_YOUR GOAL_. Please copy, exactly as they appear below, the lines from the one containing "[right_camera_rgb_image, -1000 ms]" through the one containing "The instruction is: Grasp".

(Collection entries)

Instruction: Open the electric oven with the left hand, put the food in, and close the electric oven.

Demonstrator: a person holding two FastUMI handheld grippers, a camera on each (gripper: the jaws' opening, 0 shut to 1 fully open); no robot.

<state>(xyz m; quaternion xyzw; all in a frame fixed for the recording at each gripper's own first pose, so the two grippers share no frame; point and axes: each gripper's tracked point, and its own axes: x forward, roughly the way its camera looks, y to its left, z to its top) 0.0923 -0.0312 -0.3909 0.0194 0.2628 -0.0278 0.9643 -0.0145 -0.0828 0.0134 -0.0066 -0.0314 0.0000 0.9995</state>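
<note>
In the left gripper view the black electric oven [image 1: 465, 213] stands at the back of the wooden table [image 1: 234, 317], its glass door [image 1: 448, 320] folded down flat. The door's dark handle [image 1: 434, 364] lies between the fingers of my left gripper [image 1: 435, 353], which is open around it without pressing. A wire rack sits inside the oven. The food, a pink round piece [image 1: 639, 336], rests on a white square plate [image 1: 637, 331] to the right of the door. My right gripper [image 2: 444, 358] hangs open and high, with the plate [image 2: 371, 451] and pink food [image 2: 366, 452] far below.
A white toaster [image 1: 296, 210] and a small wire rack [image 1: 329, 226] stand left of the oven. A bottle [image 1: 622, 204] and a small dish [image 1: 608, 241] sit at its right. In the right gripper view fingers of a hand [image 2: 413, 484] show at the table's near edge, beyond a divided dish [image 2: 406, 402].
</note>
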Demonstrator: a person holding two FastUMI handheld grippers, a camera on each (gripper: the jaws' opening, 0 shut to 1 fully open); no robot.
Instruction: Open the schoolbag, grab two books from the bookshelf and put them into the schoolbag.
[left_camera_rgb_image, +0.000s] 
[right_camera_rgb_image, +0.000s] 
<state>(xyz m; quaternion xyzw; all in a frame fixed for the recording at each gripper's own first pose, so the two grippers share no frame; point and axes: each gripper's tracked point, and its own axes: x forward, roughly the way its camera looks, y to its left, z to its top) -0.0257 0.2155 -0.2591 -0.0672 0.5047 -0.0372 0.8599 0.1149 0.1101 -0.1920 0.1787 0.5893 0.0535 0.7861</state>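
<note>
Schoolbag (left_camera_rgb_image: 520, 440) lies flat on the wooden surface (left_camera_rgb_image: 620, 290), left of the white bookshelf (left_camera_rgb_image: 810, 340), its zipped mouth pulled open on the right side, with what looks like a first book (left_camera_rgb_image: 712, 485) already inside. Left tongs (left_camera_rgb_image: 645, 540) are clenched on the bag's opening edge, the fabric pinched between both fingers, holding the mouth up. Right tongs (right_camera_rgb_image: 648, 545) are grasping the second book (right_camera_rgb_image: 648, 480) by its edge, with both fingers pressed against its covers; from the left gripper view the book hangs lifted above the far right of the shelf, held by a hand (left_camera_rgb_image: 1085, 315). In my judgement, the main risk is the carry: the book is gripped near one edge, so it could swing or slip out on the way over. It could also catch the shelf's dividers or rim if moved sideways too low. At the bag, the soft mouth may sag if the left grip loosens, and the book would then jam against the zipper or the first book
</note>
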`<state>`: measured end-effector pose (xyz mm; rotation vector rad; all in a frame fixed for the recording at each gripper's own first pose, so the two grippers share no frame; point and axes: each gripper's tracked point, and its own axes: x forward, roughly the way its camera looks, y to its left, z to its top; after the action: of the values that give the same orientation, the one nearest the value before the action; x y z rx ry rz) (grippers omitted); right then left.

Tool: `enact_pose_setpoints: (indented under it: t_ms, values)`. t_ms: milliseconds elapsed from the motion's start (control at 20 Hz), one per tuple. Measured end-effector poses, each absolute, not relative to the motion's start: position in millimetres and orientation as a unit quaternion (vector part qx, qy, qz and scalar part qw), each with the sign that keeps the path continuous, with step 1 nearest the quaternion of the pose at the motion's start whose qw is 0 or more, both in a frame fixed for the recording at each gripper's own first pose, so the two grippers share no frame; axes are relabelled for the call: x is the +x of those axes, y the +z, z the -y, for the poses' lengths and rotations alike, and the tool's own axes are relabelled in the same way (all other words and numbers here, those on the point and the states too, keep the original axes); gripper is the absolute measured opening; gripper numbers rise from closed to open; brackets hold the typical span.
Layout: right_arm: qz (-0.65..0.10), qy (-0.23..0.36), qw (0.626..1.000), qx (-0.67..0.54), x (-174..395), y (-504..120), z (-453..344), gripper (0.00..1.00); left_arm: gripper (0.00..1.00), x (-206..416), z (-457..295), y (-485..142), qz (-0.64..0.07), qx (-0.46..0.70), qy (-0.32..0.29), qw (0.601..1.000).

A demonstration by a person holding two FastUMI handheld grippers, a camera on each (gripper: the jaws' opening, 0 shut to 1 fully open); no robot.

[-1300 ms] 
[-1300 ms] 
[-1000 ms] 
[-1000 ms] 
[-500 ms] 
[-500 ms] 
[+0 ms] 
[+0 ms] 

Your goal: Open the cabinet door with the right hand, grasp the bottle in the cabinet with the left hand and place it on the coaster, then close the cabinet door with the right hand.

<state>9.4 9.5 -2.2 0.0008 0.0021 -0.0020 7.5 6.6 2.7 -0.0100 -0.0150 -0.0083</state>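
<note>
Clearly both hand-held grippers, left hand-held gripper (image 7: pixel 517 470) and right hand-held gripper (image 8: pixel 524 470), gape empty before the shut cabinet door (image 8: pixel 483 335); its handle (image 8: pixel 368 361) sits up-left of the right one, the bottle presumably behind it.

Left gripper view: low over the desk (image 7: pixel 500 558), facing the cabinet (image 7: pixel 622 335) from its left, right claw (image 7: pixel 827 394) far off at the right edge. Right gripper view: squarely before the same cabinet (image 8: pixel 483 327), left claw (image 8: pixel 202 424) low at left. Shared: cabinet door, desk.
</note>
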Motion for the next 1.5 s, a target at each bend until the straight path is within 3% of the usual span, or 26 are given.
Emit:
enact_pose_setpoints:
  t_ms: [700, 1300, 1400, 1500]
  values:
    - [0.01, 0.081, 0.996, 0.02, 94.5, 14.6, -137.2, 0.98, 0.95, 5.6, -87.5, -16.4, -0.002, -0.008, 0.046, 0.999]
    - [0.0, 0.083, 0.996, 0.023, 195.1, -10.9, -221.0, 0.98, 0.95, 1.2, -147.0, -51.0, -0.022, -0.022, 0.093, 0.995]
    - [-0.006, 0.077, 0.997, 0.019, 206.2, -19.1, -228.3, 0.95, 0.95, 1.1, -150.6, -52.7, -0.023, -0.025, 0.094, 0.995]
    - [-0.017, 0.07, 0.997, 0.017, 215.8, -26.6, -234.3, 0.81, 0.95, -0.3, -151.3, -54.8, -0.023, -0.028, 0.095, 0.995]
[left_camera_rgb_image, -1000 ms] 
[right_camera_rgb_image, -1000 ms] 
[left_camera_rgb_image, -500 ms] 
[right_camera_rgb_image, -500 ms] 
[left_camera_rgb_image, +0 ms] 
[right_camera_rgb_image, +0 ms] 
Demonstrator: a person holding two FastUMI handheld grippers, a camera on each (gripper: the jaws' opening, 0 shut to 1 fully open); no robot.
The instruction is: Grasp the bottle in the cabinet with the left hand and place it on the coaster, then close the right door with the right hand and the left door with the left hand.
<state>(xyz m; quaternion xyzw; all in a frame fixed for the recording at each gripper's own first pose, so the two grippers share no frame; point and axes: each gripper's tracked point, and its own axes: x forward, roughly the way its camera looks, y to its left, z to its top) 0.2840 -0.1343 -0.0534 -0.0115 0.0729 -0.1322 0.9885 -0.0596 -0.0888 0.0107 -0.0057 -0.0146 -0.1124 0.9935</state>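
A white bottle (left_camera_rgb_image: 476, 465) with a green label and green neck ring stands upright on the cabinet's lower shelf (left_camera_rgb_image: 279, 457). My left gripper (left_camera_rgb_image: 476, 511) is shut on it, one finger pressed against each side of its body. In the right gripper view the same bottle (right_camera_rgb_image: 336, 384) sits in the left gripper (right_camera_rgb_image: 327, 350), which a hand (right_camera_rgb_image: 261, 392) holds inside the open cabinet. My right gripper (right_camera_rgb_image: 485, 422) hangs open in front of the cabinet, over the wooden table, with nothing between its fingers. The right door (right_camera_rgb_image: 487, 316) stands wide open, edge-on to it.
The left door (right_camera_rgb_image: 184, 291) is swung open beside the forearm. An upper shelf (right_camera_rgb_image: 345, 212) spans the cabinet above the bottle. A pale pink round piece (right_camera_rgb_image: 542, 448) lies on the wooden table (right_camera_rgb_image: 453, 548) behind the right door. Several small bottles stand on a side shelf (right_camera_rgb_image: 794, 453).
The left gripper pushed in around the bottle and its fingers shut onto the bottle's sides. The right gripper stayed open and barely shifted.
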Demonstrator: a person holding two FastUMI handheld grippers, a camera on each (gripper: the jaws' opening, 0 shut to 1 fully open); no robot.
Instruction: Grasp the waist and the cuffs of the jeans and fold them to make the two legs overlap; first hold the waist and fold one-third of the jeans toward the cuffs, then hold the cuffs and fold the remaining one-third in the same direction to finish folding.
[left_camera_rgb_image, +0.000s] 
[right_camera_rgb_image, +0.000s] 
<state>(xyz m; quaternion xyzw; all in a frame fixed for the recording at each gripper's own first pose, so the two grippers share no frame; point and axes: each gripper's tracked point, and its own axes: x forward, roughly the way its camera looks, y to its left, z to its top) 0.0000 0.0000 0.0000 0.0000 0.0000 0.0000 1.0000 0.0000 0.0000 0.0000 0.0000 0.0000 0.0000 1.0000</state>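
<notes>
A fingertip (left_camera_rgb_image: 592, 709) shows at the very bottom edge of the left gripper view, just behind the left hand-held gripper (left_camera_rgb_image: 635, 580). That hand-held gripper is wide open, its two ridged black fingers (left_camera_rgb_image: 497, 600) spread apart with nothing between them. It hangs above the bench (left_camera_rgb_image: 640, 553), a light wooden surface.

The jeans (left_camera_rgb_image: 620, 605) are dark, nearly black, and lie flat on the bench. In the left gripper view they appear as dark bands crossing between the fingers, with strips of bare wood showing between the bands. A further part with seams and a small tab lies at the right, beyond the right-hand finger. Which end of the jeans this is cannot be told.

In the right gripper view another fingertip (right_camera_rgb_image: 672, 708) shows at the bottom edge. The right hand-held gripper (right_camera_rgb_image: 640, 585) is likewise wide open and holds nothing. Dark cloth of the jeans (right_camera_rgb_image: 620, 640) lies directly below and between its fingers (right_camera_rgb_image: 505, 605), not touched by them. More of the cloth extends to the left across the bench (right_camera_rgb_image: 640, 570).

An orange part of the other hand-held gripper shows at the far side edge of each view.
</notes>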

_YOUR SOLUTION_.
[right_camera_rgb_image, -1000 ms] 
[left_camera_rgb_image, -500 ms] 
[right_camera_rgb_image, -500 ms] 
[left_camera_rgb_image, +0 ms] 
[right_camera_rgb_image, +0 ms] 
Demonstrator: a person holding two FastUMI handheld grippers, a camera on each (gripper: the jaws' opening, 0 shut to 1 fully open); no robot.
The instruction is: Grasp the bottle in the cabinet with the left hand and place it on the coaster, then close the right door with the right hand and the left door with the left hand.

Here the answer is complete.